-- Exercise prompt --
Each record beneath this sentence is to be transcribed exactly as it reads.

[Data items]
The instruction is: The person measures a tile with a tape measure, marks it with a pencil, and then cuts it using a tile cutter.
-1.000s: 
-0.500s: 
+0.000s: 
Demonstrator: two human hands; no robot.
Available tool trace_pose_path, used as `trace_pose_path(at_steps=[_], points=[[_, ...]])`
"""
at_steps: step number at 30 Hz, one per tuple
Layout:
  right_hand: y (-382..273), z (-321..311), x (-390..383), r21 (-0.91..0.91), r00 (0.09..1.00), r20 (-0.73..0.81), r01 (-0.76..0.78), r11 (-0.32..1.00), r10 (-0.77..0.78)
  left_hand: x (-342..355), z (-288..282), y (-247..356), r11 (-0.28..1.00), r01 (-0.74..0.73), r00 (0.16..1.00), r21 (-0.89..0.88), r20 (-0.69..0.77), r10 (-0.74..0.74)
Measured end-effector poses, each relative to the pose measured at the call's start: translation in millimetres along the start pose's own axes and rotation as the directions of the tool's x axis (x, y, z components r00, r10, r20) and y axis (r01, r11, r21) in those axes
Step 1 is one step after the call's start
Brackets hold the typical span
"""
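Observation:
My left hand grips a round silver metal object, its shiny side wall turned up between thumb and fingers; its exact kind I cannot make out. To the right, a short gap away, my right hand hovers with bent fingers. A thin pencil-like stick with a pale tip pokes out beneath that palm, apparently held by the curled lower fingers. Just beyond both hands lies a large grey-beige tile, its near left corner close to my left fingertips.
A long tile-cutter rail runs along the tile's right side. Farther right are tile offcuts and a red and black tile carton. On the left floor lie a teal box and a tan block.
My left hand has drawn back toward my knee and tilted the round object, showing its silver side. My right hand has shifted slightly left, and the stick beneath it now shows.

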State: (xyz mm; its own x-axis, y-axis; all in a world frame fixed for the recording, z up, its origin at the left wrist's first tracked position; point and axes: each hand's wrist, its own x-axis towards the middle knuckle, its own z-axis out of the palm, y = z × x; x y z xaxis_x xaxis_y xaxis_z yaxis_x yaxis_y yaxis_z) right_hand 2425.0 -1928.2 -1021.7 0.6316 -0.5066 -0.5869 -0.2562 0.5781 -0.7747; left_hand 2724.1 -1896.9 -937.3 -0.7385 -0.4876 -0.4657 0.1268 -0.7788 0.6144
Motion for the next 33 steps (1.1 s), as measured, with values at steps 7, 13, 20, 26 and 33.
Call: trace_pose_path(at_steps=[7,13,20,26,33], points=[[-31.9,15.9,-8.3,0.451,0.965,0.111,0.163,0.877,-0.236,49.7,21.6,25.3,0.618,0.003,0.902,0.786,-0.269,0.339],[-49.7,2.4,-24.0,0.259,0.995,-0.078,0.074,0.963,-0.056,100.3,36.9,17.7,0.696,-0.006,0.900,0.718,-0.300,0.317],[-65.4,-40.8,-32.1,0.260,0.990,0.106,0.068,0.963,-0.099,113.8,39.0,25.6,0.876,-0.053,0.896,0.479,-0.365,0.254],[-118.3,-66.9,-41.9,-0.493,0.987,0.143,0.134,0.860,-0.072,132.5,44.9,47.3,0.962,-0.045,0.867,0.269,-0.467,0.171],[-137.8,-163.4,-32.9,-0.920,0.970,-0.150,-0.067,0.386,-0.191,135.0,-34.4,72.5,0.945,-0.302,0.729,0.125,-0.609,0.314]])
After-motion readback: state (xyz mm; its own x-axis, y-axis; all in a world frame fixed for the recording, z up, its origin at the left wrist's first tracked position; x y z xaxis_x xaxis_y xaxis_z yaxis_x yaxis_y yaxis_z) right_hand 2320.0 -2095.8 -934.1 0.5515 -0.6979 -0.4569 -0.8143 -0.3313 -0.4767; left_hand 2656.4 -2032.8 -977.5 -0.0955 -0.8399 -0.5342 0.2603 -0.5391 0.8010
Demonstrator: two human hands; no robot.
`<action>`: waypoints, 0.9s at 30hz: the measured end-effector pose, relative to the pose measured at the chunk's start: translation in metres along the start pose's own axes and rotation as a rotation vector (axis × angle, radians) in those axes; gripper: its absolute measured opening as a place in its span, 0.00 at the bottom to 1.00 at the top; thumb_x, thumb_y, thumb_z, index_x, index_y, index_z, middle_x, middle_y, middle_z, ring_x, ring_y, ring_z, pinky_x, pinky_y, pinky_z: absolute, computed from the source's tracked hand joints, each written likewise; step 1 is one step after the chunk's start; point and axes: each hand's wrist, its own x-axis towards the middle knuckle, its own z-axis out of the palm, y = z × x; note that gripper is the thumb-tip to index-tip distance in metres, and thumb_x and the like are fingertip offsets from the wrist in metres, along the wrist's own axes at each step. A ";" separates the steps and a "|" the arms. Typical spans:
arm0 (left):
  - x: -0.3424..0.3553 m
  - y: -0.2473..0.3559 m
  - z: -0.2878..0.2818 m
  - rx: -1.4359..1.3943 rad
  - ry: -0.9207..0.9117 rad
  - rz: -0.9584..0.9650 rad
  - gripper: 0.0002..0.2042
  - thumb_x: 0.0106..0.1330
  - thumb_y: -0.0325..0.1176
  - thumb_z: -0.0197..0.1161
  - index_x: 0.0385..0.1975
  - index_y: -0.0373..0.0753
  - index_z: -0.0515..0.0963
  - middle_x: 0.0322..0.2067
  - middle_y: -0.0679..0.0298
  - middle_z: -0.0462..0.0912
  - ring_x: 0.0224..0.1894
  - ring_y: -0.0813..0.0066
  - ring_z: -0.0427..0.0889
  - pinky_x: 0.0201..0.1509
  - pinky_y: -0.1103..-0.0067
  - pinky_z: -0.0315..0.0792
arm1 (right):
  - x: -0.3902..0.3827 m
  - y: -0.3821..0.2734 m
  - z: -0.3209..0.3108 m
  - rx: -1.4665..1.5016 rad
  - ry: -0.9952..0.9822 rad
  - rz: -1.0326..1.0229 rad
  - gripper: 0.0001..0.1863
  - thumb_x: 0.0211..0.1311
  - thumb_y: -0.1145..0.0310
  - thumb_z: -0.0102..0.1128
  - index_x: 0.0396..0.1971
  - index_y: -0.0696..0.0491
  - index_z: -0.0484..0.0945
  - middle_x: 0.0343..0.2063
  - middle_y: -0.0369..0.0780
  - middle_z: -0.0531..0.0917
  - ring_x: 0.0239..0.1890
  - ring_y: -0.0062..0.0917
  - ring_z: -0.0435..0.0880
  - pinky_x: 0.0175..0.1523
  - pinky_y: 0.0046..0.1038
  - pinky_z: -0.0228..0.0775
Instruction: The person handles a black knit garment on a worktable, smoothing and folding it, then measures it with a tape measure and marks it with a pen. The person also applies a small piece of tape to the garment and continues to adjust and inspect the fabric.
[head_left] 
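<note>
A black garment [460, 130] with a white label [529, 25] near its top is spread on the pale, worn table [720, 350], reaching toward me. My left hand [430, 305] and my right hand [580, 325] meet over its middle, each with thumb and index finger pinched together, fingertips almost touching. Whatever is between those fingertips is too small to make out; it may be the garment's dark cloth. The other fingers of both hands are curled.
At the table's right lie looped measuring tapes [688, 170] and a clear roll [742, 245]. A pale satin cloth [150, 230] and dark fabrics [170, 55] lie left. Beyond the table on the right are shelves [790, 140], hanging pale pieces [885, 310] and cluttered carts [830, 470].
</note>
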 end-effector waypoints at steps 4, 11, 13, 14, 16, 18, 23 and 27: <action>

-- Answer --
The instruction is: The person measures a tile with a tape measure, marks it with a pencil, and then cuts it using a tile cutter.
-1.000s: 
-0.500s: 
+0.000s: 
Demonstrator: two human hands; no robot.
Available tool trace_pose_path, used as `trace_pose_path(at_steps=[_], points=[[_, ...]])`
"""
at_steps: step number at 30 Hz, one per tuple
Layout:
  right_hand: y (-382..273), z (-321..311), x (-390..383), r21 (-0.91..0.91), r00 (0.09..1.00), r20 (-0.73..0.81), r01 (-0.76..0.78), r11 (-0.32..1.00), r10 (-0.77..0.78)
  left_hand: x (-342..355), z (-288..282), y (-247..356), r11 (-0.28..1.00), r01 (-0.74..0.73), r00 (0.16..1.00), r21 (-0.89..0.88), r20 (-0.69..0.77), r10 (-0.74..0.74)
Measured end-effector poses, each relative to the pose measured at the call's start: translation in millimetres along the start pose's own axes and rotation as the directions of the tool's x axis (x, y, z components r00, r10, r20) and y axis (r01, r11, r21) in those axes
Step 1 is one step after the call's start
Brackets hold the typical span
"""
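Observation:
My left hand grips a round silver metal object, its shiny side wall turned up between thumb and fingers; its exact kind I cannot make out. To the right, a short gap away, my right hand hovers with bent fingers. A thin pencil-like stick with a pale tip pokes out beneath that palm, apparently held by the curled lower fingers. Just beyond both hands lies a large grey-beige tile, its near left corner close to my left fingertips.
A long tile-cutter rail runs along the tile's right side. Farther right are tile offcuts and a red and black tile carton. On the left floor lie a teal box and a tan block.
My left hand has drawn back toward my knee and tilted the round object, showing its silver side. My right hand has shifted slightly left, and the stick beneath it now shows.
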
State: (xyz mm; its own x-axis, y-axis; all in a world frame fixed for the recording, z up, its origin at the left wrist's first tracked position; point and axes: each hand's wrist, its own x-axis towards the middle knuckle, its own z-axis out of the palm, y = z × x; x y z xaxis_x xaxis_y xaxis_z yaxis_x yaxis_y yaxis_z) right_hand 2425.0 -1928.2 -1021.7 0.6316 -0.5066 -0.5869 -0.2562 0.5781 -0.7747; left_hand 2724.1 -1896.9 -937.3 -0.7385 -0.4876 -0.4657 0.1268 -0.7788 0.6144
Motion for the next 33 steps (1.1 s), as measured, with values at steps 7, 13, 20, 26 and 33.
Call: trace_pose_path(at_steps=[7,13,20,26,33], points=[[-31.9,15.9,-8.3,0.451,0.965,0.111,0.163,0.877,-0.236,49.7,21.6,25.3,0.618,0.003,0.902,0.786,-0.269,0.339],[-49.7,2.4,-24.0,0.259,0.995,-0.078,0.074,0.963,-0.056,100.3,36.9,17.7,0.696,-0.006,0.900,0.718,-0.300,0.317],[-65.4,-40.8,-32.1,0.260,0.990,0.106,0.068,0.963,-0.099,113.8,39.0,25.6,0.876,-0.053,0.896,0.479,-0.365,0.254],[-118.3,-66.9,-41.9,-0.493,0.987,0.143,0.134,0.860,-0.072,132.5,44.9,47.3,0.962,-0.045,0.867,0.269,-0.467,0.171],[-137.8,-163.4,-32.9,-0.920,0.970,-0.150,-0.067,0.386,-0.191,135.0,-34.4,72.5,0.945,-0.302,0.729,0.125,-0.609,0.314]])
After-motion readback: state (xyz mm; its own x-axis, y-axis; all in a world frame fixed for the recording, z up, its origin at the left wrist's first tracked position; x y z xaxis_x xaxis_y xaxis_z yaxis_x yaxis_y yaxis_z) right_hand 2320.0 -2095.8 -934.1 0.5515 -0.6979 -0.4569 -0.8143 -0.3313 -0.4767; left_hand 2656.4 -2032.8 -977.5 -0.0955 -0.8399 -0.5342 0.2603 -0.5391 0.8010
Demonstrator: two human hands; no robot.
`<action>`: waypoints, 0.9s at 30hz: the measured end-effector pose, relative to the pose measured at the chunk's start: translation in metres along the start pose's own axes and rotation as a rotation vector (axis × angle, radians) in those axes; gripper: its absolute measured opening as a place in its span, 0.00 at the bottom to 1.00 at the top; thumb_x, thumb_y, thumb_z, index_x, index_y, index_z, middle_x, middle_y, middle_z, ring_x, ring_y, ring_z, pinky_x, pinky_y, pinky_z: absolute, computed from the source's tracked hand joints, each written likewise; step 1 is one step after the chunk's start; point and axes: each hand's wrist, its own x-axis towards the middle knuckle, its own z-axis out of the palm, y = z × x; note that gripper is the thumb-tip to index-tip distance in metres, and thumb_x and the like are fingertip offsets from the wrist in metres, along the wrist's own axes at each step. A ";" separates the steps and a "|" the arms. Typical spans:
arm0 (left):
  - x: -0.3424..0.3553 m
  - y: -0.2473..0.3559 m
  - z: -0.2878..0.2818 m
  - rx: -1.4359..1.3943 rad
  - ry: -0.9207..0.9117 rad
  - rz: -0.9584..0.9650 rad
  - gripper: 0.0002..0.2042
  - thumb_x: 0.0106..0.1330
  - thumb_y: -0.0325..0.1176
  - thumb_z: -0.0197..0.1161
  - index_x: 0.0385..0.1975
  - index_y: -0.0373..0.0753
  - index_z: -0.0515..0.0963
  - middle_x: 0.0322..0.2067
  - middle_y: -0.0679..0.0298
  - middle_z: -0.0462..0.0912
  - ring_x: 0.0224..0.1894
  - ring_y: -0.0813..0.0066
  - ring_z: -0.0427..0.0889
  - pinky_x: 0.0201..0.1509
  - pinky_y: -0.1103..-0.0067
  - pinky_z: -0.0315..0.0792
arm1 (right):
  - x: -0.3902..0.3827 m
  - y: -0.3821..0.2734 m
  - z: -0.3209..0.3108 m
  - rx: -1.4665..1.5016 rad
  - ry: -0.9952..0.9822 rad
  - rz: -1.0326..1.0229 rad
  - gripper: 0.0001..0.1863
  - thumb_x: 0.0211..0.1311
  - thumb_y: -0.1145..0.0310
  - thumb_z: -0.0102..0.1128
  - index_x: 0.0396..0.1971
  - index_y: -0.0696..0.0491
  - index_z: -0.0484..0.0945
  - middle_x: 0.0343..0.2063
  - middle_y: -0.0369..0.0780
  - middle_z: -0.0531..0.0917
  - ring_x: 0.0239..0.1890
  - ring_y: -0.0062..0.0917
  - ring_z: -0.0435..0.0880
  - pinky_x: 0.0175..0.1523
  - pinky_y: 0.0046..0.1038
  - pinky_z: -0.0228..0.0775
Instruction: The person handles a black knit garment on a worktable, smoothing and folding it, then measures it with a tape measure and marks it with a pen. The person also applies a small piece of tape to the garment and continues to adjust and inspect the fabric.
[head_left] 
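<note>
A black garment [460, 130] with a white label [529, 25] near its top is spread on the pale, worn table [720, 350], reaching toward me. My left hand [430, 305] and my right hand [580, 325] meet over its middle, each with thumb and index finger pinched together, fingertips almost touching. Whatever is between those fingertips is too small to make out; it may be the garment's dark cloth. The other fingers of both hands are curled.
At the table's right lie looped measuring tapes [688, 170] and a clear roll [742, 245]. A pale satin cloth [150, 230] and dark fabrics [170, 55] lie left. Beyond the table on the right are shelves [790, 140], hanging pale pieces [885, 310] and cluttered carts [830, 470].
</note>
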 end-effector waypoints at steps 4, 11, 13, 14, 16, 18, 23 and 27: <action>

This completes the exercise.